Pius XI, in the encyclical Quas Primas (1925), which the user has provided, establishes the non-negotiable foundation: “The Kingdom of our Savior encompasses all men… And there is no other name under heaven given to men by which we must be saved” (Acts 4:12). The sole purpose of the Church’s mission is the salvation of souls through the proclamation of this exclusive truth. Carter’s “substance,” as described, is purely professional and interpersonal: “listening to others,” “credibility,” “trust,” “kindness,” “common sense.” This is the “natural religion” and “natural inner impulse” Pius IX condemned in the Syllabus of Errors (Error 5: “Divine revelation is imperfect… subject to a continual and indefinite progress”). The article’s “substance” is the exact opposite of Catholic substance; it is the humanistic “substance” of the world, which the Syllabus identifies as the root error: “Human reason, without any reference whatsoever to God, is the sole arbiter of truth and falsehood” (Error 3). By defining “good communication” in these terms, the conciliar sect has officially abdicated its divine mandate to teach all nations.
2. The “Listening” Heresy: Replacing Proclamation with Therapeutic Dialogue
Carter’s methodology is repeatedly praised: “She listened to people with a patience and attentiveness that made everyone around her feel genuinely heard.” This is presented as a theological and pastoral virtue. From the perspective of integral Catholic theology, this is a radical heresy. The Church’s primary function is not to “listen” in the sense of validating subjective experience, but to teach with divine authority. Christ commanded: “Go, therefore, and make disciples of all nations, teaching them to observe all that I have commanded you” (Matt. 28:19-20). The Apostles “were not as those who are hesitant, but as those who are confident in the truth they proclaimed” (paraphrase of Pius XI, Quas Primas on the Church’s unwavering magisterium).
The “listening” paradigm is the core of the Modernist synthesis. St. Pius X, in Lamentabili, condemned the proposition that “The interpretation of Holy Scripture given by the Church… is subject to more exact judgments and corrections by exegetes” (Proposition 2). This Modernist principle has been applied to all of life: the “listening” Church must constantly be corrected by the “experiences” and “sensitivities” of the world. Carter’s role in the “Meeting on the Protection of Minors” exemplifies this. The article states she brought “hard-won knowledge and steady wisdom.” This knowledge is not the supernatural wisdom of divine law and sacramental grace, but the naturalistic, psychological, and legalistic wisdom of the world. It is the wisdom that treats sin as a “issue” to be managed through “systems” and “protocols,” not as an offense against God requiring sacramental confession and amendment of life. This is a direct repudiation of the Catholic concept of sin and redemption.
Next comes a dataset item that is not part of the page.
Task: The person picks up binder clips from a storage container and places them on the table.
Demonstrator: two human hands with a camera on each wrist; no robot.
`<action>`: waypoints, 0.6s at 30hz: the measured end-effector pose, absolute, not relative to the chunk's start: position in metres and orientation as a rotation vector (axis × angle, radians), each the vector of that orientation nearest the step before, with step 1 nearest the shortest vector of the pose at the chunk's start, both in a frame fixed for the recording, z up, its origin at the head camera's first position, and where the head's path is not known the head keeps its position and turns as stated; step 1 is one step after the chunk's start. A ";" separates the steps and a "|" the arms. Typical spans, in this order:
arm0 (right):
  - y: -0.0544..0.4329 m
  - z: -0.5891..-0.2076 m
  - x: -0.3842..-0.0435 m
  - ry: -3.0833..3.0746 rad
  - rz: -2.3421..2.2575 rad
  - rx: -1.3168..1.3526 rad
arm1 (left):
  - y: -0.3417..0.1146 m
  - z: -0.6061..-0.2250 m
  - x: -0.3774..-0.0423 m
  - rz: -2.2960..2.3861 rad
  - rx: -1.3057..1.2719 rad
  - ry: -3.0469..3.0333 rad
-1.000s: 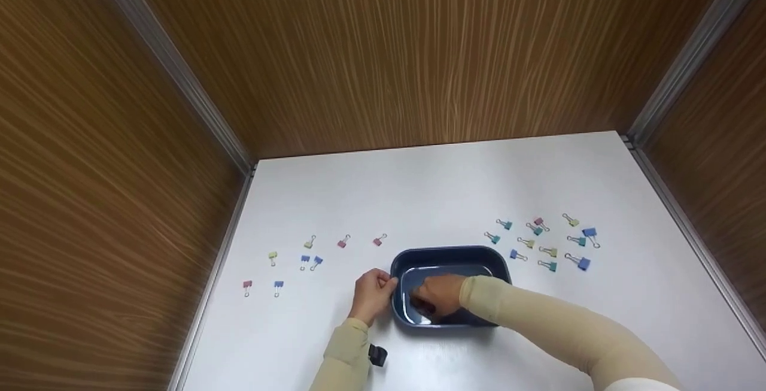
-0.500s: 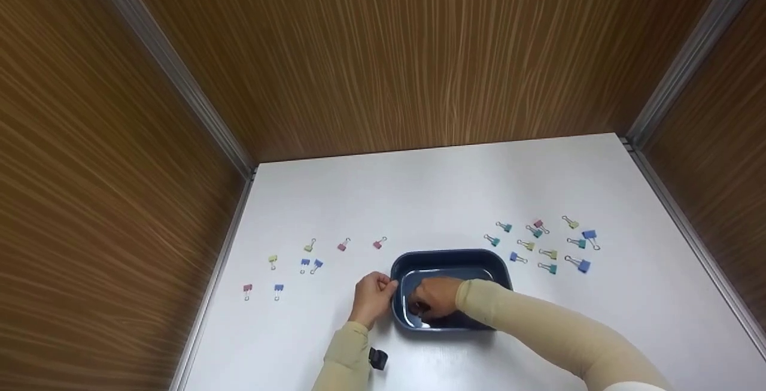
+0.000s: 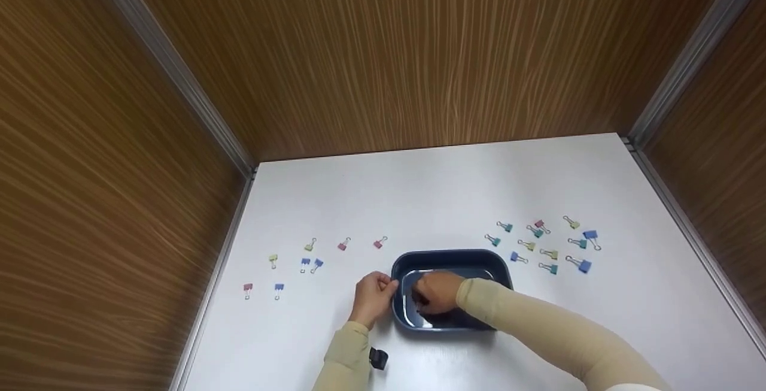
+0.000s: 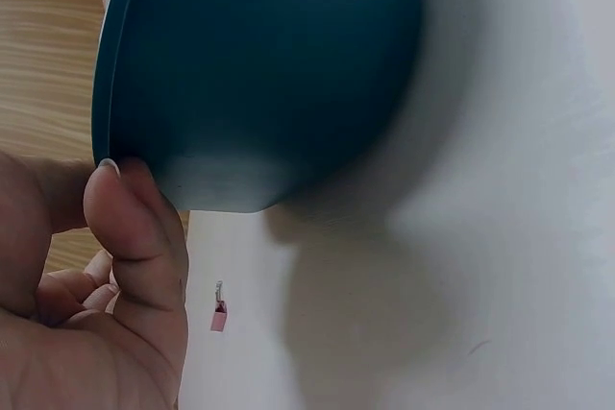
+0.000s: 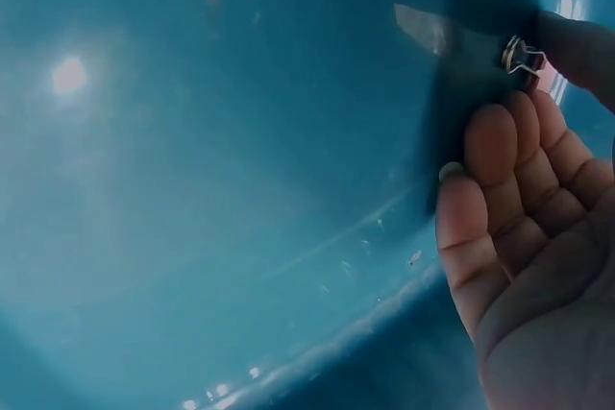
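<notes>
A dark blue rectangular basin (image 3: 461, 255) with rounded corners stands on the white table. My left hand (image 3: 372, 298) pinches its left rim between thumb and fingers; in the left wrist view the thumb (image 4: 125, 213) lies against the basin's outer wall (image 4: 259, 74). My right hand (image 3: 438, 292) reaches down inside the basin, near its left end. In the right wrist view, a small binder clip (image 5: 522, 57) with wire handles and a pinkish part sits between the right thumb and fingers, close to the basin's floor. The fingers partly hide the clip.
Several coloured binder clips lie right of the basin, among them a blue clip (image 3: 584, 266) and a green clip (image 3: 549, 268). Several more are spread at left, including a pink clip (image 3: 378, 244). A black object (image 3: 378, 358) is beside the left wrist. Wood-grain panels (image 3: 419, 55) enclose the table.
My right hand has shifted slightly inside the basin, its fingers turning a little. The left hand keeps its place on the rim, and the clips on the table lie as before.
</notes>
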State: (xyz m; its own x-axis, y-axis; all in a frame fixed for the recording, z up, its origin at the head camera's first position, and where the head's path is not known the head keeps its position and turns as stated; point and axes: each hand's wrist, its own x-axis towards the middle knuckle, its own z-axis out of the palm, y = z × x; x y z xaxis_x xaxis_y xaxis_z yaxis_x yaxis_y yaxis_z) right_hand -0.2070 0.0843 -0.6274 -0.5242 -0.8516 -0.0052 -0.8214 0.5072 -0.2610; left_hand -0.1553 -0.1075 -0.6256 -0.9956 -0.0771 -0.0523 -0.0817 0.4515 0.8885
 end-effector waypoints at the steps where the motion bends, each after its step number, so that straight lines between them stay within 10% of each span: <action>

3. The “Protection of Minors” as a Modernist Distraction from the Real Apostasy
The article specifically highlights Carter’s advisory role for the February 2019 summit. This event was a landmark in the conciliar sect’s prioritization of a naturalistic, legalistic, and clericalist agenda over the supernatural salvation of souls. The summit focused almost exclusively on institutional liability, psychological care, and legal safeguards—all good in their natural order but catastrophic when they supplant or even rival the primary mission of the Church.
The False Fatima Apparitions file provided by the user contains a crucial insight: “The message focuses on external threats (communism), omitting the main danger: modernist apostasy within the Church since the beginning of the 20th century. It ignores the warnings of St. Pius X against ‘enemies within.’” The same applies, with even greater force, to the “protection of minors” industry. It focuses on a horrific but secondary evil (the sin of some clerics) while remaining absolutely silent on the primary evil: the wholesale apostasy of the hierarchy, the destruction of the Mass and sacraments, the promulgation of heresies like religious liberty and collegiality, and the systematic leading of billions into hell. By making “protection” the central narrative, the conciliar sect performs a diabolical misdirection. It positions itself as the sole moral arbiter and “listener” while its own doctrines and practices constitute the greatest scandal and danger to all souls, especially the young, who are being taught heresy in “Catholic” schools and receive invalid sacraments.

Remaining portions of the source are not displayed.